Lamongan, BK – Awan gelap kembali menyelimuti penggunaan Dana Desa tahun 2024 di Desa Botoputih, Kecamatan Tikung, Kabupaten Lamongan. Kepala Desa Rudi Santoso kini menjadi sorotan tajam setelah terungkap adanya dua proyek identik senilai Rp100 juta untuk kegiatan “Rehabilitasi/Peningkatan/Pengadaan Sarana/Alat Peraga Edukatif (APE) PAUD/TPQ/Madrasah Non-Formal Milik”.
Total dana yang digelontorkan mencapai Rp200 juta, namun keduanya tercatat dengan nomenklatur serupa.
Modus pemecahan kegiatan seperti ini kerap dipakai untuk menghindari mekanisme pengadaan yang ketat, sekaligus memperlemah sistem pengawasan publik terhadap penggunaan anggaran desa.
Namun, hingga berita ini diterbitkan, Kepala Desa Botoputih, Rudi Santoso, memilih bungkam. Konfirmasi yang dikirimkan lewat pesan dan panggilan telepon tidak direspons sama sekali, Sikap diam ini justru memperkuat dugaan adanya ketidakwajaran dalam pengelolaan dana desa.
Tak berhenti di situ, dugaan penyimpangan juga mengarah pada proyek Pembangunan/Rehabilitasi/Peningkatan Sumber Air Bersih Milik Desa berupa pengeboran sumur dalam yang menelan anggaran Rp139.642.000 dari APBDes 2024.
Ironisnya, proyek tersebut dikerjakan tanpa mengantongi izin resmi dari instansi terkait, padahal syarat itu bersifat mutlak.
Sesuai ketentuan, pembangunan sumur bor wajib memiliki Surat Izin Pengambilan dan/atau Pemanfaatan Air Tanah (SIPA) yang diterbitkan oleh Dinas Energi dan Sumber Daya Mineral (ESDM) Provinsi Jawa Timur.
Ketentuan ini diatur jelas dalam Peraturan Pemerintah (PP) Nomor 43 Tahun 2008 tentang Air Tanah serta diperkuat oleh Permen ESDM Nomor 2 Tahun 2017 tentang Pengelolaan dan Pemanfaatan Air Tanah.
Namun fakta di lapangan berbicara lain. Sumur bor di Desa Botoputih tidak memiliki SIPA, tidak memiliki dokumen AMDAL maupun UKL-UPL, dan tidak melibatkan pengawasan teknis Dinas ESDM.
Langkah nekat ini bukan hanya melanggar prosedur, tapi juga mengancam keselamatan lingkungan dan melanggar hukum.

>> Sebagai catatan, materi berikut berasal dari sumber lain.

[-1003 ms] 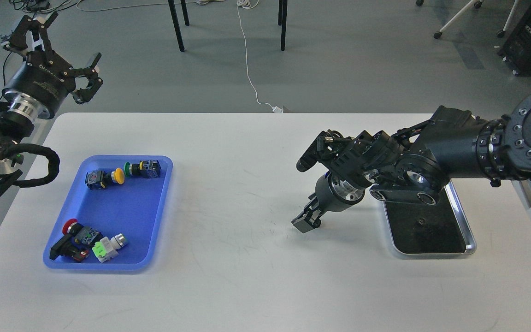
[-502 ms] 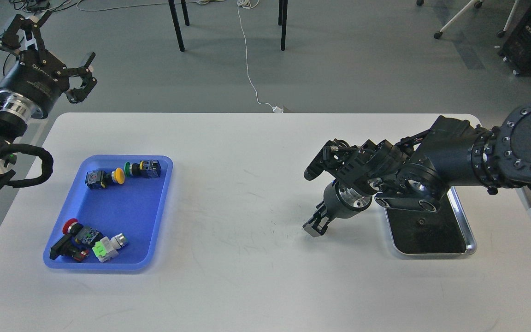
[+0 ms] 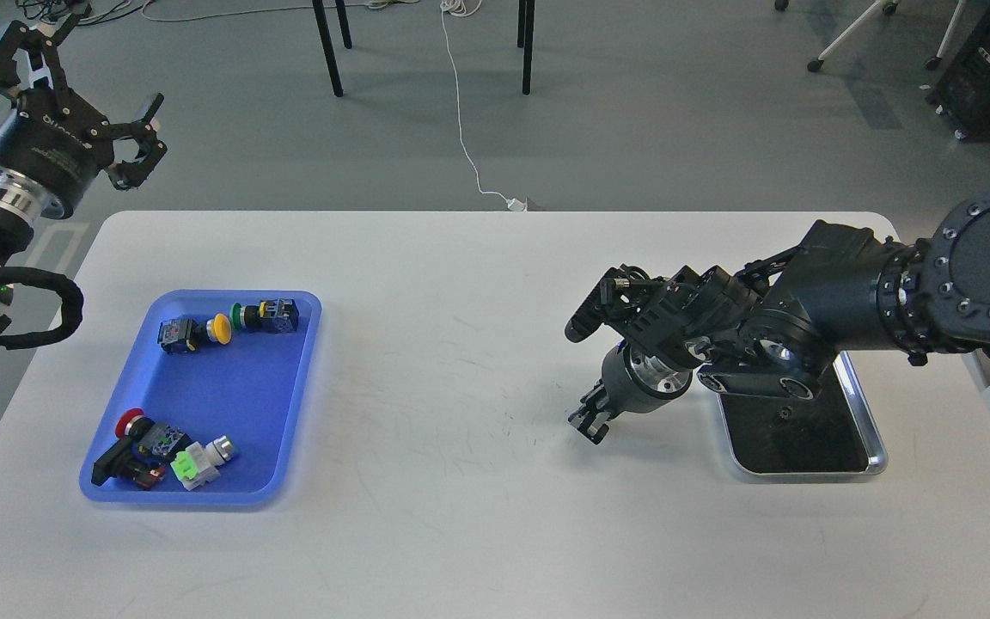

Ketidakhadiran izin dan dokumen lingkungan menunjukkan kelalaian fatal Kepala Desa Rudi Santoso dalam menjalankan tata kelola keuangan desa.
Sebagai penanggung jawab tertinggi pelaksanaan APBDes, Rudi seharusnya memastikan setiap proyek berjalan sesuai regulasi dan izin teknis, bukan sekadar menggugurkan kewajiban laporan kegiatan.
“Kalau memang untuk kepentingan masyarakat, justru harus transparan dan legal. Jangan sampai proyeknya besar tapi tak ada izinnya,” ujar salah satu tokoh masyarakat yang meminta identitasnya dirahasiakan.
Hingga kini, belum ada klarifikasi terbuka dari Pemerintah Desa Botoputih maupun Kecamatan Tikung.
Publik menuntut Inspektorat Kabupaten Lamongan dan Dinas Pemberdayaan Masyarakat dan Desa (DPMD) segera turun tangan, memeriksa alur dana, izin, dan mekanisme pelaksanaan seluruh kegiatan desa tahun 2024.
Kasus ini menjadi cermin bahwa di tengah semangat transparansi dana desa, masih ada kepala desa yang bertindak seolah anggaran publik adalah milik pribadi.